MPs attack fertility law overhaul

Radical proposals to overhaul Britain's fertility laws were plunged into controversy today as MPs attacked the plans as "light on ethics".

The science and technology committee triggered the outcry after it backed moves to allow parents using IVF to choose the sex of their baby.

The proposal is one of a string of controversial recommendations. Others include the mixing of human and animal cells in laboratory experiments and what critics call "designer babies" screened for disability. Pro-life MPs on the committee who disagreed with the report published a statement disowning its radical contents.

The dissenting MPs, both Labour and Tory, alleged that the report had been "rushed out" before the election. They said it ignored public concern over abortion and the way embryos were discarded in research.

Committee chairman Dr Ian Gibson used his casting vote to approve the report.

The MPs who voted for the proposal said: "The issue of sex selection is particularly sensitive. We recognise that many people are concerned about its use for social reasons, but we have not heard compelling evidence to prohibit its use for family balancing at least. We see no role for a regulator to determine how an embryo is screened before being implanted into a woman's womb. This should be a matter for patients, in consultation with their doctors."

Dr Gibson said the report would go to the Department of Health, but he expected a full parliamentary debate on the issues after the general election. "I think some of the proposals

will be taken up, almost certainly," he said.

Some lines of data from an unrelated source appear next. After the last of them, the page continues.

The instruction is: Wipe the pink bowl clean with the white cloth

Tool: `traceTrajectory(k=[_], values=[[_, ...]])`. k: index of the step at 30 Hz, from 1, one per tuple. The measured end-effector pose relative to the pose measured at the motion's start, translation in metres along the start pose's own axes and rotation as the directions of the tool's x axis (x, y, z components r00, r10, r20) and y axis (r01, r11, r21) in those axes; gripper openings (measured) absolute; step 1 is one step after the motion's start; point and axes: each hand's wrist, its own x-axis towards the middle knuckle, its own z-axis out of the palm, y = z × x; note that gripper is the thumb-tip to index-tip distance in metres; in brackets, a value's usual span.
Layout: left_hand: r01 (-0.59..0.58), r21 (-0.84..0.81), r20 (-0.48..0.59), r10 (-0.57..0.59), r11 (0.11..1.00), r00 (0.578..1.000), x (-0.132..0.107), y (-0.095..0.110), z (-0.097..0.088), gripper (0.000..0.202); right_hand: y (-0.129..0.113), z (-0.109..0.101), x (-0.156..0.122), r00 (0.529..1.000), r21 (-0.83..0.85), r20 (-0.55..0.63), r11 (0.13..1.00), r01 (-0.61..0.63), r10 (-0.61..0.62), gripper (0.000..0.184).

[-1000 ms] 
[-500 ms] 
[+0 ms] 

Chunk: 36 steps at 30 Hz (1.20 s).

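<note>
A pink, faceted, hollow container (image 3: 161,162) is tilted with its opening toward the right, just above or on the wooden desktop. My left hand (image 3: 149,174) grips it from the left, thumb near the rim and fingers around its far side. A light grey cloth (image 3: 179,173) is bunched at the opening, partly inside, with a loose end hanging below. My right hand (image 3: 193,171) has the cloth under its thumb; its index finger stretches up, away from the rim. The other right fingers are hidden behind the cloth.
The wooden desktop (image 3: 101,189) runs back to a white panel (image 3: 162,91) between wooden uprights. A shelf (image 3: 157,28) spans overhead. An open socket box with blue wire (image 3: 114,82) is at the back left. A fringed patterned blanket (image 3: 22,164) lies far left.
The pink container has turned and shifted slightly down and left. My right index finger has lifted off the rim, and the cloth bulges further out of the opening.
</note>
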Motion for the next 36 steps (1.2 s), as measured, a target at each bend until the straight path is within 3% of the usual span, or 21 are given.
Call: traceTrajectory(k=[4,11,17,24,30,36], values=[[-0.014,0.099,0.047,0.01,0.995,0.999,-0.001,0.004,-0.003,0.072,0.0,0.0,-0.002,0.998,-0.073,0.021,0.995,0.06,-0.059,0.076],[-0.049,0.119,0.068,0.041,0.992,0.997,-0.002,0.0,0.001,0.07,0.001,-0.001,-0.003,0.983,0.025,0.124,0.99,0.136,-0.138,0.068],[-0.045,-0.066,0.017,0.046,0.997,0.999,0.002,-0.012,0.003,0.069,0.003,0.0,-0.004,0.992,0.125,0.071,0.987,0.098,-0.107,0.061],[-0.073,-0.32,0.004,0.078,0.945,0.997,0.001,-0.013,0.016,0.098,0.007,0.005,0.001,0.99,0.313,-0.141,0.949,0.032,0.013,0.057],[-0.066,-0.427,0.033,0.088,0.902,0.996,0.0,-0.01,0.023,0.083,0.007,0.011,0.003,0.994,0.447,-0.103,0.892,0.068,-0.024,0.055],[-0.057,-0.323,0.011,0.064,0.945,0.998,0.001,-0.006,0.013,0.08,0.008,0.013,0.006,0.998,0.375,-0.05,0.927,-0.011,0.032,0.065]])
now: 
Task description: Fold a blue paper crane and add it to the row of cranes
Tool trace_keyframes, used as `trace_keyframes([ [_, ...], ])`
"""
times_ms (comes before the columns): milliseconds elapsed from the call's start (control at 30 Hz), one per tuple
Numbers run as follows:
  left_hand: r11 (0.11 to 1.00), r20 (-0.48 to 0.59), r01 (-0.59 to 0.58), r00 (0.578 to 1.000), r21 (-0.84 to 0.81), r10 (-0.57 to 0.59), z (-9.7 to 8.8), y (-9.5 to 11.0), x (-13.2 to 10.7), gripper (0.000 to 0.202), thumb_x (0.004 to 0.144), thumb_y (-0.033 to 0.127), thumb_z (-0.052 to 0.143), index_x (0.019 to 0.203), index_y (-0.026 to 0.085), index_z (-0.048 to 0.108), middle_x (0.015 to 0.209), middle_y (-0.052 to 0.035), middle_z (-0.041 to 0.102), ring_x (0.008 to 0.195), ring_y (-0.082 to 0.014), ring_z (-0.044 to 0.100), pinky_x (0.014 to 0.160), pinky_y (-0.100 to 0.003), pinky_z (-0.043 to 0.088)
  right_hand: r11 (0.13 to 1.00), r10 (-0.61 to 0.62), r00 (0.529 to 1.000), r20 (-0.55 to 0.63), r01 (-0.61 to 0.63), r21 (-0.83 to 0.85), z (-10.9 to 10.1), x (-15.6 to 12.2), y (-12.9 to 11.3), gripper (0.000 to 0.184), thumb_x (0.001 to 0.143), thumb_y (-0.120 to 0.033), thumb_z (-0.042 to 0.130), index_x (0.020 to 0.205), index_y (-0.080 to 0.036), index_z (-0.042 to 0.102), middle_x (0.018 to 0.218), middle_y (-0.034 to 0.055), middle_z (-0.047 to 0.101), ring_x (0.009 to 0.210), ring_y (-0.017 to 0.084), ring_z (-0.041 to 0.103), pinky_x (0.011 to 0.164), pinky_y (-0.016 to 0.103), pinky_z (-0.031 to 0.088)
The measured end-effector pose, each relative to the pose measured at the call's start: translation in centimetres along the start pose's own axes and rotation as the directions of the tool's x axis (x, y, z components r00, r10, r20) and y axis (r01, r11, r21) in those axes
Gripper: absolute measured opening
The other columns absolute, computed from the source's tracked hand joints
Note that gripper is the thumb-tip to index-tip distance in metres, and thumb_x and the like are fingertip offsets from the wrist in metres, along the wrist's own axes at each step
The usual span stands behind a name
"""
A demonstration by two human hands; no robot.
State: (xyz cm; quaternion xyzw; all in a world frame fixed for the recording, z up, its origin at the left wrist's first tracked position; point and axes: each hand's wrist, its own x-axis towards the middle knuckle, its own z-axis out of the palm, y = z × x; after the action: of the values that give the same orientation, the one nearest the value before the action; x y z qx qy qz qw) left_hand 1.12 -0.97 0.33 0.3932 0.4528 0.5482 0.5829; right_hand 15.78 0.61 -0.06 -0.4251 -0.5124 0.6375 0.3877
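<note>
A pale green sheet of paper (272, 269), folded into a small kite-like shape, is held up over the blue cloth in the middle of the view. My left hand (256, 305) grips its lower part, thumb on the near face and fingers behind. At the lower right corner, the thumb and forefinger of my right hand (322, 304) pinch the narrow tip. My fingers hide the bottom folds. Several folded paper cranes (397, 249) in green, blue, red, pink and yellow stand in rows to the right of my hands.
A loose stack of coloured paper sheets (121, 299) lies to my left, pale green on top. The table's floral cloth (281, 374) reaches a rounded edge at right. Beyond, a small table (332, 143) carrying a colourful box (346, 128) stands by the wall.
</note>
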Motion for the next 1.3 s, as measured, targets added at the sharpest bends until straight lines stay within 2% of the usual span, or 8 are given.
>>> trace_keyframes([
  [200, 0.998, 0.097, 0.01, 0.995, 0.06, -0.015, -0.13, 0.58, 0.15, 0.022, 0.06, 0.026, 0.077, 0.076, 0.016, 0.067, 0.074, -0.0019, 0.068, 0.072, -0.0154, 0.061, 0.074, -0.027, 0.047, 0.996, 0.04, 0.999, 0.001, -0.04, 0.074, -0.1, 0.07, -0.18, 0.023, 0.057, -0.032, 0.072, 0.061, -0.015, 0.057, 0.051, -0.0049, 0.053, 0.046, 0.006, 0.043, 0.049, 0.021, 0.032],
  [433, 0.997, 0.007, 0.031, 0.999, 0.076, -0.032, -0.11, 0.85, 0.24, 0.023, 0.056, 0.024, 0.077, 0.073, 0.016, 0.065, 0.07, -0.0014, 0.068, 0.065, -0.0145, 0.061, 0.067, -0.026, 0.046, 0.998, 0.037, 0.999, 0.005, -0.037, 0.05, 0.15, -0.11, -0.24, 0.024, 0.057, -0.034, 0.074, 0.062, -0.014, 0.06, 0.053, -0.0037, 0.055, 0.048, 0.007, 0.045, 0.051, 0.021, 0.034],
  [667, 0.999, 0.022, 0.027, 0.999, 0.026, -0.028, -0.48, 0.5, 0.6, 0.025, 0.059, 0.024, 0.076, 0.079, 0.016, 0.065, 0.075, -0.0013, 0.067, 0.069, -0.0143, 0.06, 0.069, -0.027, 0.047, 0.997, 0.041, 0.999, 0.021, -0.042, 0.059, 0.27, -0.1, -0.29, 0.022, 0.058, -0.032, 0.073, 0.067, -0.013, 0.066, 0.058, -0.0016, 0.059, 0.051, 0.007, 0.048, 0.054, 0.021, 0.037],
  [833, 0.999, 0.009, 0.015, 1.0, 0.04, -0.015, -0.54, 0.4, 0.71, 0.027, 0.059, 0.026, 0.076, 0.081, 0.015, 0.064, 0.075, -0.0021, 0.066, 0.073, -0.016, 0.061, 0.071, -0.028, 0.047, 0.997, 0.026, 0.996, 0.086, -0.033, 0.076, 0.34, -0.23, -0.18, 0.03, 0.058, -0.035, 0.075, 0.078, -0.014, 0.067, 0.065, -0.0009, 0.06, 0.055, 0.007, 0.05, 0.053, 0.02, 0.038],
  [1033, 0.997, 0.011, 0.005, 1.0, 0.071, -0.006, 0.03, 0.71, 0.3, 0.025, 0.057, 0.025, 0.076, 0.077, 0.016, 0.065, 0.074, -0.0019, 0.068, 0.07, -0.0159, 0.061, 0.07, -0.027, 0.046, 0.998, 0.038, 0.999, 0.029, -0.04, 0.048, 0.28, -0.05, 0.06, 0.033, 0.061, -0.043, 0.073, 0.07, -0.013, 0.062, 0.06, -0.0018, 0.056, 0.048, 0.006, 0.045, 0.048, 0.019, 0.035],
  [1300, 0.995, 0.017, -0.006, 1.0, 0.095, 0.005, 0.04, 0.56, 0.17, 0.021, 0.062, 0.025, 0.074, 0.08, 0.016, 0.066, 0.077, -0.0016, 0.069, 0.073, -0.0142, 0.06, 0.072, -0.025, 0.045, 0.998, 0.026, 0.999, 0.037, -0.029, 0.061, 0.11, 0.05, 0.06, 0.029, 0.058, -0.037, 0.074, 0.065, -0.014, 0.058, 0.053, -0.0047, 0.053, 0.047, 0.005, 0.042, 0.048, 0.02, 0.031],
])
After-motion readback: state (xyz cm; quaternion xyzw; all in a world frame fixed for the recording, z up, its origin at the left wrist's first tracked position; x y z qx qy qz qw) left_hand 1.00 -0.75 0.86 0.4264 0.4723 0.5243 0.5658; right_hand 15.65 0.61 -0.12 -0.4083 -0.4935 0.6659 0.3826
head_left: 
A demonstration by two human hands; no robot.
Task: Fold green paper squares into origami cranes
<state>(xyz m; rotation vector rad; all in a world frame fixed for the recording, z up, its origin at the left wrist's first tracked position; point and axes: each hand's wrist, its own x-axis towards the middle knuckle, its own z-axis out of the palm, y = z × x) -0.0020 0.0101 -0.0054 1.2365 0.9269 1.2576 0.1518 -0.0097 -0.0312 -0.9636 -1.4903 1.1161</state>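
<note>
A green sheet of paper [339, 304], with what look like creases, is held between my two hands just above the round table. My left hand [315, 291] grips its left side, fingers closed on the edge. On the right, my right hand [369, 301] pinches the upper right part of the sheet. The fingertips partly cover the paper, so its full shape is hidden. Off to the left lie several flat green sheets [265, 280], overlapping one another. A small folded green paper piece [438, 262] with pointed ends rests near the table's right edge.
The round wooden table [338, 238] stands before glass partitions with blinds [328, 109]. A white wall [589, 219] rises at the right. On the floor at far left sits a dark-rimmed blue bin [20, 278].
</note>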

The recommendations also called for the anonymity of sperm donors to be reinstated. It called for the Human Fertilisation and Embryology Authority to be disbanded and replaced by a new Regulatory Agency for Fertility and Tissues, which would have much more limited powers.

The five dissenting MPs - Labour's Paul Farrelly,

Kate Hoey, Tony McWalter, Geraldine Smith and Tory Bob Spink, said: "This report is unbalanced, light on ethics, goes too far in the direction of deregulation and is too dismissive of public opinion and much of the evidence. A thorough redrafting was needed, to put ethics and regulation back at the heart of all the conclusions, but this never happened."